# How to complete this task
Your output should be each line from the material below that has the word "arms".
——————
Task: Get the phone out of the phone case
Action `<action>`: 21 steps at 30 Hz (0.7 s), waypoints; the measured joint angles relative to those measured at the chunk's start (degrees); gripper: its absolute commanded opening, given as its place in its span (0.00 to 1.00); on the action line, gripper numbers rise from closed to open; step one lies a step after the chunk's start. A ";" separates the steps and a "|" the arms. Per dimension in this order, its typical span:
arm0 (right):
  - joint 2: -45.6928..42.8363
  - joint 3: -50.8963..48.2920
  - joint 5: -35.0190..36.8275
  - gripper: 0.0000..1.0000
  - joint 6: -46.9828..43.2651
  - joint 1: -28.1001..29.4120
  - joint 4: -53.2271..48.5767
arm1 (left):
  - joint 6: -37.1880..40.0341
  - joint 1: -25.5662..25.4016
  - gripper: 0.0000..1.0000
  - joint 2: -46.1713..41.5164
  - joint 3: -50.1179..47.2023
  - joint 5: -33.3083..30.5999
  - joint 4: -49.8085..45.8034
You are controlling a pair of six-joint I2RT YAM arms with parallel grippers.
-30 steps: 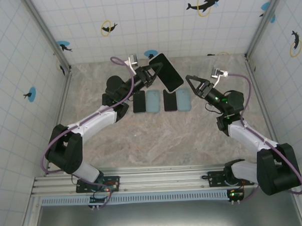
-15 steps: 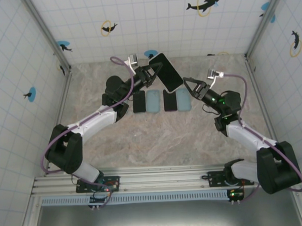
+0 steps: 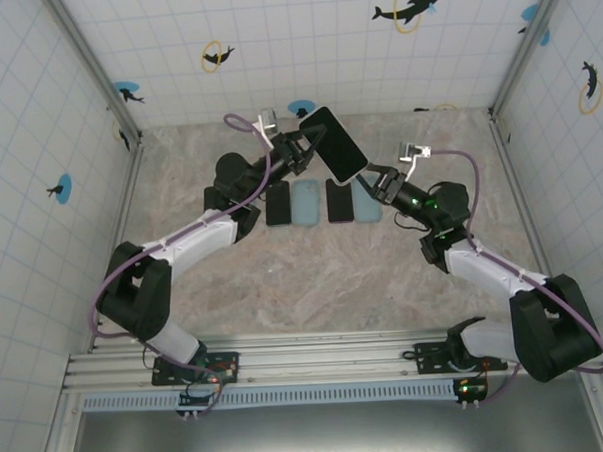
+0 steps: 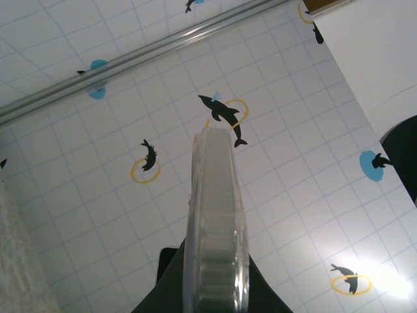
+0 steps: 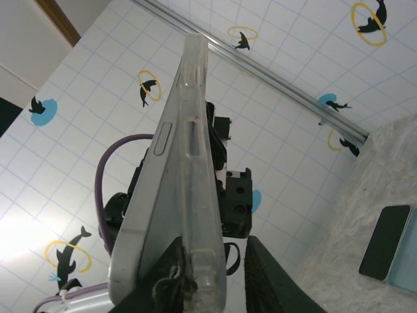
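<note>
Two hands meet on one object. The left hand (image 3: 313, 145) is clamped on the phone case (image 5: 195, 195) and holds the cased phone (image 3: 333, 142) tilted in the air over the far part of the tabletop (image 3: 284, 277). Below it lies a row of dark phones (image 3: 277, 202) and pale blue cases (image 3: 305, 201). The right hand (image 3: 372, 178) sits at the phone's lower corner with its jaws narrow. They straddle the edge, and a sliver of gap shows on one side, so it is not yet pinched. This step looks like getting a purchase on the case lip. It would likely go best if the right hand catches only the soft rim at the corner and peels it back from the screen side, while the left grips firmly without squeezing the rim shut. A slip here could drop the phone. The case is clear and slightly cloudy, thin-walled, with a moulded button cover and a slot cutout along its side. The screen inside is dark and glossy.
</note>
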 measured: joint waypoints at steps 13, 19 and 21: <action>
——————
# Exercise response
Action `<action>`: 21 steps at 30 Hz (0.7 s), waypoints; the measured joint angles relative to those measured at the chunk's start (degrees); gripper: its absolute commanded opening, given as its place in its span (0.00 to 1.00); on the action line, gripper numbers rise from closed to open; step one lies a step after the chunk's start. A ";" separates the steps and a "|" the arms. Per dimension in this order, its typical span:
You are controlling a pair of six-joint I2RT YAM arms with parallel grippers.

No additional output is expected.